BEGIN DATA FOR THIS EXERCISE
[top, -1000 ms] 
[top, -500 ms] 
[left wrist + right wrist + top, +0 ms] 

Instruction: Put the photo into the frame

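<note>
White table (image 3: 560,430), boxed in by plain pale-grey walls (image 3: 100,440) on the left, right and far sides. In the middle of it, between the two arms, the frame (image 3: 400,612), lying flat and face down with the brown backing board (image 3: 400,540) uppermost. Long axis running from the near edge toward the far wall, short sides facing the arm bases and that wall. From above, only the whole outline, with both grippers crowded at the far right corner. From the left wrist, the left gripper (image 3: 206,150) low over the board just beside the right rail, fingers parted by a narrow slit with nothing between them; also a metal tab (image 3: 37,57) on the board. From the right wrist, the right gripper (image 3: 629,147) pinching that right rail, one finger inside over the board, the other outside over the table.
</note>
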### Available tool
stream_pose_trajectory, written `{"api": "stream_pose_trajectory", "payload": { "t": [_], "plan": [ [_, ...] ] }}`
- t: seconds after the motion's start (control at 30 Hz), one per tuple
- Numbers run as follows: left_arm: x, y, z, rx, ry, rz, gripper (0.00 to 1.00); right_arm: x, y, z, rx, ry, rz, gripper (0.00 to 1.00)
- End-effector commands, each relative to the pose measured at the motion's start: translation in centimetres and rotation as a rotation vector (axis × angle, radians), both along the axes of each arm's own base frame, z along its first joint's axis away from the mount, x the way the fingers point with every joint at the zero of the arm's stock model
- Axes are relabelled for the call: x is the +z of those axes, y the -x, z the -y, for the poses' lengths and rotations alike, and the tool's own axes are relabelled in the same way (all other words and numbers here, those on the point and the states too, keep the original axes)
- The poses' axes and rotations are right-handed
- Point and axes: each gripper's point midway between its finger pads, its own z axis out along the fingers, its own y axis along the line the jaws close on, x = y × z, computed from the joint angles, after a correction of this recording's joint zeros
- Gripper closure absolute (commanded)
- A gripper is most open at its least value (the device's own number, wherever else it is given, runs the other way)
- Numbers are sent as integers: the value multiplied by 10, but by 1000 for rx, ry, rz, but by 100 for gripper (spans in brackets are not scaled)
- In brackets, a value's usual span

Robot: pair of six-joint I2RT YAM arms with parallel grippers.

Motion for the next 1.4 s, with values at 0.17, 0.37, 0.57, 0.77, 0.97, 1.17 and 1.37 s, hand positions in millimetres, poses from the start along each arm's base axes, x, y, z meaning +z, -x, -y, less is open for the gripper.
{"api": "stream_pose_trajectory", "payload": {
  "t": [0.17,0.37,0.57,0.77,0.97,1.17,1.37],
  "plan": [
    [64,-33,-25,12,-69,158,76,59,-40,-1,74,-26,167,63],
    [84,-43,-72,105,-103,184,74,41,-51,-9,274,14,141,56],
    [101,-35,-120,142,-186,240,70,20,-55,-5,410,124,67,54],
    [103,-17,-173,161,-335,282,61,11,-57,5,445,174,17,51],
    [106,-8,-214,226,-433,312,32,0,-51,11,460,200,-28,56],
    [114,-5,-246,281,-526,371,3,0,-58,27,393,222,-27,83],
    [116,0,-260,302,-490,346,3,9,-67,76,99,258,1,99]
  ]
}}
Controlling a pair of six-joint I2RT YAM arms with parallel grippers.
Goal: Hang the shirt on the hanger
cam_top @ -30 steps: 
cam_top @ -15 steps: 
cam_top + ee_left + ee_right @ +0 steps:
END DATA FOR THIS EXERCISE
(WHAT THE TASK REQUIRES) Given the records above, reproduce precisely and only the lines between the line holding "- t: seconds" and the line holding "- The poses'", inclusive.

(ANSWER SECTION)
- t: seconds after the motion's start (control at 30 Hz), one per tuple
- Numbers run as follows: left_arm: x, y, z, rx, ry, rz, gripper (0.00 to 1.00); right_arm: x, y, z, rx, ry, rz, gripper (0.00 to 1.00)
- End-effector commands, each relative to the pose measured at the motion's start: translation in centimetres and rotation as a rotation vector (axis × angle, radians), both along the axes of each arm's own base frame, z along its first joint's axis away from the mount, x the way the fingers point with every joint at the zero of the arm's stock model
- Axes are relabelled for the call: x is the +z of those axes, y the -x, z the -y, for the poses' lengths and rotations alike, and the tool's own axes are relabelled in the same way (all other words and numbers here, those on the point and the states too, keep the original axes)
- The poses' axes and rotations are right-handed

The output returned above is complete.